Write out the entries below exactly, from the first line to the one with "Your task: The", both ends included.
++++++
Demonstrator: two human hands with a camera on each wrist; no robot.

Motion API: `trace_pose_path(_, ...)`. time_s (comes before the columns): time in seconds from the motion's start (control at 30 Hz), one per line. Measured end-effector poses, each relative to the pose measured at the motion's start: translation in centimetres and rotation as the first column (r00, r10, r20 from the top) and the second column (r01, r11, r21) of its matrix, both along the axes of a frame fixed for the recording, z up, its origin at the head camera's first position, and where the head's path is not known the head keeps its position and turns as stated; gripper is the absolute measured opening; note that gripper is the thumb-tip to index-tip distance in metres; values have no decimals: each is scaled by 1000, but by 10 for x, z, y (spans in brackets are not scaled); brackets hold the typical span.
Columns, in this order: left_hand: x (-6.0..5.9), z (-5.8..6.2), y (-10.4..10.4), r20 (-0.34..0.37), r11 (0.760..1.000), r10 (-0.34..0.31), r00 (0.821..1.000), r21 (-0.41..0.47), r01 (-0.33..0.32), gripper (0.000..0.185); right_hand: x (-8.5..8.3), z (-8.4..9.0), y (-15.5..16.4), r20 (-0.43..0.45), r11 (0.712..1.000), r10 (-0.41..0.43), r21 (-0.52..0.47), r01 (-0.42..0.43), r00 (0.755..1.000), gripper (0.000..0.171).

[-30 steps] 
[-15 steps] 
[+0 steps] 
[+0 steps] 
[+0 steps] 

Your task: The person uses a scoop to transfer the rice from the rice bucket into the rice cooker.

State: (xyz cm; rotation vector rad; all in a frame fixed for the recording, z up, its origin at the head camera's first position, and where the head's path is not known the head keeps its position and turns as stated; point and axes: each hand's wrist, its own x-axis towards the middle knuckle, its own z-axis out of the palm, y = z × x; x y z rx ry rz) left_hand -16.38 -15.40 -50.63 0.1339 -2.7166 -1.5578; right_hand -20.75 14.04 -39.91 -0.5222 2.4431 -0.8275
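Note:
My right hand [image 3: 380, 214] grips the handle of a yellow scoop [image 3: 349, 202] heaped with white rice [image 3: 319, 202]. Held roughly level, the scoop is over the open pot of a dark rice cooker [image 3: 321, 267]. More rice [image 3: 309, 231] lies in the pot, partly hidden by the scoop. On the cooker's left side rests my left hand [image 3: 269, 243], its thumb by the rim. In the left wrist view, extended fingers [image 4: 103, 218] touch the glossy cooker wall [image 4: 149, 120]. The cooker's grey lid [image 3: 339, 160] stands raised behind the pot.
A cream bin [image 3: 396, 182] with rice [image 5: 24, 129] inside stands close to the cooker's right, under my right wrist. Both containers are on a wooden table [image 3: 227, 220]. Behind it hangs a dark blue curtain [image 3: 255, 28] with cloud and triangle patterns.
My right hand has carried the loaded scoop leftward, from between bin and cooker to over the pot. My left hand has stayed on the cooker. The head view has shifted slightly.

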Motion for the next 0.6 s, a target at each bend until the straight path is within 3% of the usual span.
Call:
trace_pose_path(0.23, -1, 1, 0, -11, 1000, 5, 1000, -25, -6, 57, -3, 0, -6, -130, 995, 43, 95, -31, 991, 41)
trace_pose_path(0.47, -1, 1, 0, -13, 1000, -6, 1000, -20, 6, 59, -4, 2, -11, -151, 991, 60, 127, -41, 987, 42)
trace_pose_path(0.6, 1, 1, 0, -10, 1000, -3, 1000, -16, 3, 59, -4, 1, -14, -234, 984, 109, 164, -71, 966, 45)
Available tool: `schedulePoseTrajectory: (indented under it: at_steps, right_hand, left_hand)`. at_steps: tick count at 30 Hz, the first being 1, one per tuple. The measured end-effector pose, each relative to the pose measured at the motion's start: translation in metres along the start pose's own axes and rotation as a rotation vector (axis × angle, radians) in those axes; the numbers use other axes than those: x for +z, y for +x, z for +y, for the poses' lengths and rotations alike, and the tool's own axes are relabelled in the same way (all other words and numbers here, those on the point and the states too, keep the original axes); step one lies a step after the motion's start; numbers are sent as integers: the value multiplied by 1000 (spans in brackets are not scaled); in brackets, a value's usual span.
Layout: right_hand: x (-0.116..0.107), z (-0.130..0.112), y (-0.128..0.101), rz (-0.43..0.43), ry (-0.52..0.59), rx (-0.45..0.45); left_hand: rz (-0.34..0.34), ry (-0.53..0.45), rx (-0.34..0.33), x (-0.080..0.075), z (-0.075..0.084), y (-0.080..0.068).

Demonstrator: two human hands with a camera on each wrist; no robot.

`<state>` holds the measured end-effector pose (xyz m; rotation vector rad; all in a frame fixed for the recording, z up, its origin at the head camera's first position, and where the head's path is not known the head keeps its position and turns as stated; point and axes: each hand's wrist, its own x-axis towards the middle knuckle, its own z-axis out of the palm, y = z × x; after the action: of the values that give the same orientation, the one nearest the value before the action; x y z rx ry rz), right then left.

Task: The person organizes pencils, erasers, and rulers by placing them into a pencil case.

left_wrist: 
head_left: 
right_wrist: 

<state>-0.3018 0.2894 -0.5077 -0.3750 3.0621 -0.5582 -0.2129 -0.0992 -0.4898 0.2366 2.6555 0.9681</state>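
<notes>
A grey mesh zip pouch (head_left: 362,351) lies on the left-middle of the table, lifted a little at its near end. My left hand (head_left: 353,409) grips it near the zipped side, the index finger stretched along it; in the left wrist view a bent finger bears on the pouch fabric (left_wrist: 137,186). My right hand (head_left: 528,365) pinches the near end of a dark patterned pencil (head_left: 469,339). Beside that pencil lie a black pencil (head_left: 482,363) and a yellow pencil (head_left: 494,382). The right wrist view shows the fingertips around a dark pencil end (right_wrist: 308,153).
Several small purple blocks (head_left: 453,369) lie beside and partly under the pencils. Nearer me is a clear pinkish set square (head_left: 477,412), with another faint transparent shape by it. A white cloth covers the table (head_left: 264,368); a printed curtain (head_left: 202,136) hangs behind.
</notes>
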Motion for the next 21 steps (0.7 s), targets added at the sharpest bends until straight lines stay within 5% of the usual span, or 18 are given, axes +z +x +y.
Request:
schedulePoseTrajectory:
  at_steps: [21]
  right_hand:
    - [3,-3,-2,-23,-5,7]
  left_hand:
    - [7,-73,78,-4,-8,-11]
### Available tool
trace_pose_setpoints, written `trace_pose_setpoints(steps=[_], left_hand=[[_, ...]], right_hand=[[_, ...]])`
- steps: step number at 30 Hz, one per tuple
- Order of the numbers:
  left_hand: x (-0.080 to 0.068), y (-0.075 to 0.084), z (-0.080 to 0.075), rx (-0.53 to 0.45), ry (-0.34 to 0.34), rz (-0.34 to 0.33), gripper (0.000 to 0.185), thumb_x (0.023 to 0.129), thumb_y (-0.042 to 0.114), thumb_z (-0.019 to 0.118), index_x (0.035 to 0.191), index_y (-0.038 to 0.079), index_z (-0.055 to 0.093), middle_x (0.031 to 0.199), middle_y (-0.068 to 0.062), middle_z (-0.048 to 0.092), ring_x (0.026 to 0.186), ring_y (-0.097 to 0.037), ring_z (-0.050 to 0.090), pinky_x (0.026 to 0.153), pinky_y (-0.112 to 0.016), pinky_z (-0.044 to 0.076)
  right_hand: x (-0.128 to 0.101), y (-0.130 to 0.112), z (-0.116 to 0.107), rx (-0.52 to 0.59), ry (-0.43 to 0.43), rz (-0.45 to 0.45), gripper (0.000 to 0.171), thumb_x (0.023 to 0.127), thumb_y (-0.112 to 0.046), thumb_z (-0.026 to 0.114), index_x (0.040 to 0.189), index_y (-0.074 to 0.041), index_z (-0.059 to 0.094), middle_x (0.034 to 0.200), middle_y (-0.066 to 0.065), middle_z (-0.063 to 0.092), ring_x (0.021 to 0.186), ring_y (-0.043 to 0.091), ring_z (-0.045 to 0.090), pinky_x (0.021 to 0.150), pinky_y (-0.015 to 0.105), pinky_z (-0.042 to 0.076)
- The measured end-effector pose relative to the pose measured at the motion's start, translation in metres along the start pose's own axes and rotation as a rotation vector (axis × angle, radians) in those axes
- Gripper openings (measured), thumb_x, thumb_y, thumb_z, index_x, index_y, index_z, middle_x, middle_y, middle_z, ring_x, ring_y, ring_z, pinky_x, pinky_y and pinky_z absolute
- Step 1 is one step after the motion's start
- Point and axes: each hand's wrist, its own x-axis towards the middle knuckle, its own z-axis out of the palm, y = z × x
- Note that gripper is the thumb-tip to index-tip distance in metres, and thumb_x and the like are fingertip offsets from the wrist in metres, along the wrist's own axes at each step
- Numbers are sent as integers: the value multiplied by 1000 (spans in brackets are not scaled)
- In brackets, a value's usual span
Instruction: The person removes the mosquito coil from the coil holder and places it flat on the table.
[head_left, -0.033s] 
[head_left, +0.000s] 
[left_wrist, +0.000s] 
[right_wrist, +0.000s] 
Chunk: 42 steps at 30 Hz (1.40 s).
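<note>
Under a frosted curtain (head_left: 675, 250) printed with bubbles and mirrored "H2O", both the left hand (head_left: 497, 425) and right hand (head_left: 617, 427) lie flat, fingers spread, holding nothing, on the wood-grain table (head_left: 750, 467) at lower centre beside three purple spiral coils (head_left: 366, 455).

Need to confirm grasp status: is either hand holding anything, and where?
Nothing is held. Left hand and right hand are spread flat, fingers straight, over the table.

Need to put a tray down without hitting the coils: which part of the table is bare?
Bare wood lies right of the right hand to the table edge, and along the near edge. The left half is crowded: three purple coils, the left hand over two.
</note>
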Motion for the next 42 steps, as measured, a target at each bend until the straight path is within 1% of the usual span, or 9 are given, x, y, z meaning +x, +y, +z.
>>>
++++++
REPLY TO THE EXERCISE =>
Demonstrator: two human hands with a camera on each wrist; no robot.

Motion API: `trace_pose_path(_, ...)`. time_s (comes before the columns): time in seconds from the motion's start (control at 30 Hz), one per line. Measured end-effector poses, each relative to the pose measured at the motion's start: translation in centimetres and rotation as the first column (r00, r10, r20 from the top) and the second column (r01, r11, r21) of its matrix, both along the axes of a frame fixed for the recording, z up, its origin at the head camera's first position, and where the head's path is not known the head keeps its position and turns as stated; gripper is the absolute measured opening; note that gripper is the thumb-tip to index-tip distance in metres; values have no decimals: each is scaled by 1000, but by 10 for x, z, y (spans in brackets are not scaled); brackets hold the typical span.
Columns, in this order: left_hand: x (-6.0..5.9), z (-5.8..6.2), y (-10.4..10.4), r20 (-0.34..0.37), r11 (0.760..1.000), r10 (-0.34..0.31), r00 (0.821..1.000), r21 (-0.41..0.47), r01 (-0.33..0.32), gripper (0.000..0.185); right_hand: x (-8.5..8.3), z (-8.4..9.0), y (-15.5..16.4), r20 (-0.43..0.45), r11 (0.712..1.000), r10 (-0.41..0.43), r21 (-0.52..0.47), r01 (-0.42..0.43), r00 (0.755..1.000), gripper (0.000..0.171).

[-30 steps] 
[-15 steps] 
[+0 steps] 
[+0 steps] 
[+0 steps] 

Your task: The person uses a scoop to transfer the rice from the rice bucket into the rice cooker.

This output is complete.